▶ _PROBLEM DETAILS_:
The answer must give back every line of the data exactly, with no pictures.

▶ _DATA EXTRACT_:
*** Block opens ***

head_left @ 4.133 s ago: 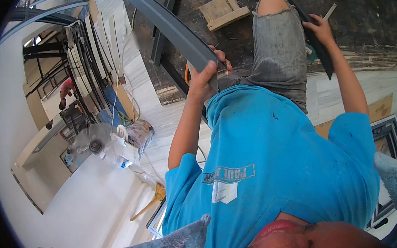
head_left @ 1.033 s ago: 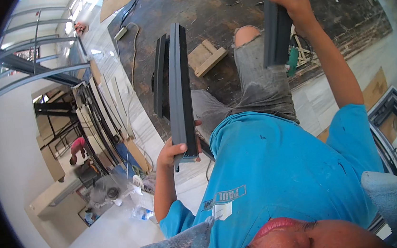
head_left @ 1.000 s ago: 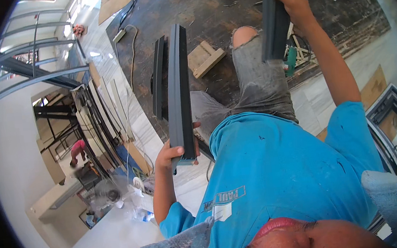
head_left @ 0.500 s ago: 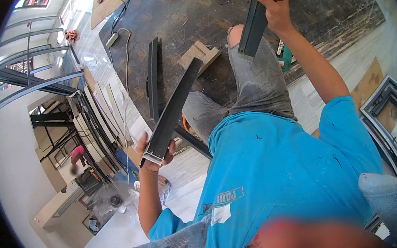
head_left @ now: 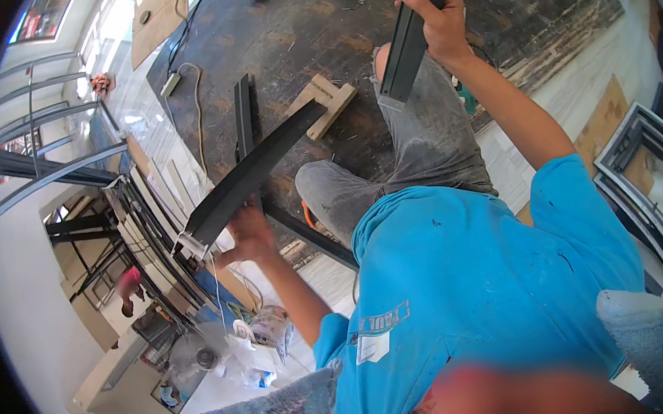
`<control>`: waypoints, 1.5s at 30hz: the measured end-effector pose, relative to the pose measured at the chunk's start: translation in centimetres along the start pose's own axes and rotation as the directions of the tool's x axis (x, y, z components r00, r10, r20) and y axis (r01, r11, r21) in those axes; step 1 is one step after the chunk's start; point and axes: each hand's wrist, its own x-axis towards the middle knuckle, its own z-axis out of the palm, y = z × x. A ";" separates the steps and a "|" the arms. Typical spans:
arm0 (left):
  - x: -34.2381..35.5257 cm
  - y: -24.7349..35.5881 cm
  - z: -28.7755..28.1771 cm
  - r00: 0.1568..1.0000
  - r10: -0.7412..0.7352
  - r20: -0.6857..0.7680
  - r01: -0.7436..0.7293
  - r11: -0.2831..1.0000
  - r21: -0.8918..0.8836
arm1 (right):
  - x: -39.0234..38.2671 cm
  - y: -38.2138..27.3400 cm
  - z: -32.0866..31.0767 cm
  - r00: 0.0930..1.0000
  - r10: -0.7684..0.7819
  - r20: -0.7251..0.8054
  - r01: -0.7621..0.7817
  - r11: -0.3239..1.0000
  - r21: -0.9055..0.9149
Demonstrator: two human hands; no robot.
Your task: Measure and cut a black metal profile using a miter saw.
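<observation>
My right hand [head_left: 443,27] is closed around a long dark grey metal profile [head_left: 411,43], whose lower end hangs over my knee. My left hand [head_left: 248,235] is under a second dark grey profile [head_left: 252,175], with its thumb stretched out and its other fingers partly hidden behind the piece. This profile lies aslant, its pale cut end [head_left: 191,244] toward the lower left. Its far end overlaps a wooden block [head_left: 328,103] on the dark board; whether they touch I cannot tell. Other dark profiles, one upright in view [head_left: 244,116] and one slanting [head_left: 310,237], lie beyond and beside my left hand.
A dark, scuffed board [head_left: 290,27] spreads before my knees, with a cable and white connector [head_left: 170,84] at its left edge. A green tool [head_left: 467,100] is partly hidden by my right forearm. Finished frames [head_left: 658,199] stand at right; profiles lean at left, near another person [head_left: 127,282].
My left hand and its profile have swung left, the pale end moving outward and the thumb spreading off it. My right hand with its profile has shifted slightly left.
</observation>
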 end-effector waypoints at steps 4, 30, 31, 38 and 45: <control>3.7 -4.8 -2.3 0.850 0.494 -0.184 -0.463 0.867 0.187 | 0.7 3.1 -0.7 1.000 -0.021 0.000 0.021 0.993 0.115; 7.6 -5.2 9.2 0.831 0.422 -0.363 -0.345 0.902 0.258 | -2.7 0.5 1.9 0.993 -0.120 0.004 0.112 0.936 0.335; 7.5 -5.3 9.7 0.830 0.429 -0.356 -0.367 0.901 0.230 | -2.7 0.9 2.0 0.987 -0.160 0.008 0.149 0.935 0.322; 7.1 -6.1 10.8 0.842 0.396 -0.367 -0.339 0.917 0.212 | -3.7 0.3 2.6 0.963 -0.265 0.049 0.263 0.964 0.042; 6.8 -5.9 11.6 0.828 0.378 -0.413 -0.292 0.921 0.258 | -4.4 -1.6 3.8 0.937 -0.349 -0.026 0.350 0.935 0.060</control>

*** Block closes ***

▶ _TASK RESPONSE_:
head_left @ 4.133 s ago: 
head_left @ 1.033 s ago: 
head_left @ 1.000 s ago: 
head_left @ 0.500 s ago: 
head_left @ now: 
`<control>`: waypoints, 1.5s at 30hz: the measured end-effector pose, relative to the pose measured at the chunk's start: translation in centimetres along the start pose's own axes and rotation as the directions of the tool's x axis (x, y, z components r00, r10, r20) and y axis (r01, r11, r21) in those axes; step 1 is one step after the chunk's start; point and axes: each hand's wrist, its own x-axis towards the middle knuckle, its own z-axis out of the palm, y = z × x. A ";" separates the steps and a "|" the arms. Typical spans:
arm0 (left):
  - x: -34.2381..35.5257 cm
  - y: -24.7349..35.5881 cm
  - z: -28.7755..28.1771 cm
  - r00: 0.1568..1.0000
  - r10: -0.7412..0.7352
  - r20: -0.6857..0.7680
  - r01: -0.7436..0.7293
  - r11: -0.2831..1.0000
  - r21: -0.8918..0.8836
arm1 (right):
  - x: -39.0234..38.2671 cm
  - y: -38.2138..27.3400 cm
  - z: -32.0866..31.0767 cm
  - r00: 0.0930..1.0000
  - r10: -0.7684..0.7819
  - r20: -0.7251..0.8054
  - r01: -0.7621..0.7817
  - r11: -0.3239..1.0000
  - r21: -0.9055..0.9149
Demonstrator: two human hands; no robot.
Your task: Measure and cut a black metal profile using a miter saw.
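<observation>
My right hand [head_left: 443,27] is closed around a long dark grey metal profile [head_left: 411,43], whose lower end hangs over my knee. My left hand [head_left: 248,235] is under a second dark grey profile [head_left: 252,175], with its thumb stretched out and its other fingers partly hidden behind the piece. This profile lies aslant, its pale cut end [head_left: 191,244] toward the lower left. Its far end overlaps a wooden block [head_left: 328,103] on the dark board; whether they touch I cannot tell. Other dark profiles, one upright in view [head_left: 244,116] and one slanting [head_left: 310,237], lie beyond and beside my left hand.
A dark, scuffed board [head_left: 290,27] spreads before my knees, with a cable and white connector [head_left: 170,84] at its left edge. A green tool [head_left: 467,100] is partly hidden by my right forearm. Finished frames [head_left: 658,199] stand at right; profiles lean at left, near another person [head_left: 127,282].
My left hand and its profile have swung left, the pale end moving outward and the thumb spreading off it. My right hand with its profile has shifted slightly left.
</observation>
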 end-effector waypoints at steps 4, 30, 31, 38 and 45: <control>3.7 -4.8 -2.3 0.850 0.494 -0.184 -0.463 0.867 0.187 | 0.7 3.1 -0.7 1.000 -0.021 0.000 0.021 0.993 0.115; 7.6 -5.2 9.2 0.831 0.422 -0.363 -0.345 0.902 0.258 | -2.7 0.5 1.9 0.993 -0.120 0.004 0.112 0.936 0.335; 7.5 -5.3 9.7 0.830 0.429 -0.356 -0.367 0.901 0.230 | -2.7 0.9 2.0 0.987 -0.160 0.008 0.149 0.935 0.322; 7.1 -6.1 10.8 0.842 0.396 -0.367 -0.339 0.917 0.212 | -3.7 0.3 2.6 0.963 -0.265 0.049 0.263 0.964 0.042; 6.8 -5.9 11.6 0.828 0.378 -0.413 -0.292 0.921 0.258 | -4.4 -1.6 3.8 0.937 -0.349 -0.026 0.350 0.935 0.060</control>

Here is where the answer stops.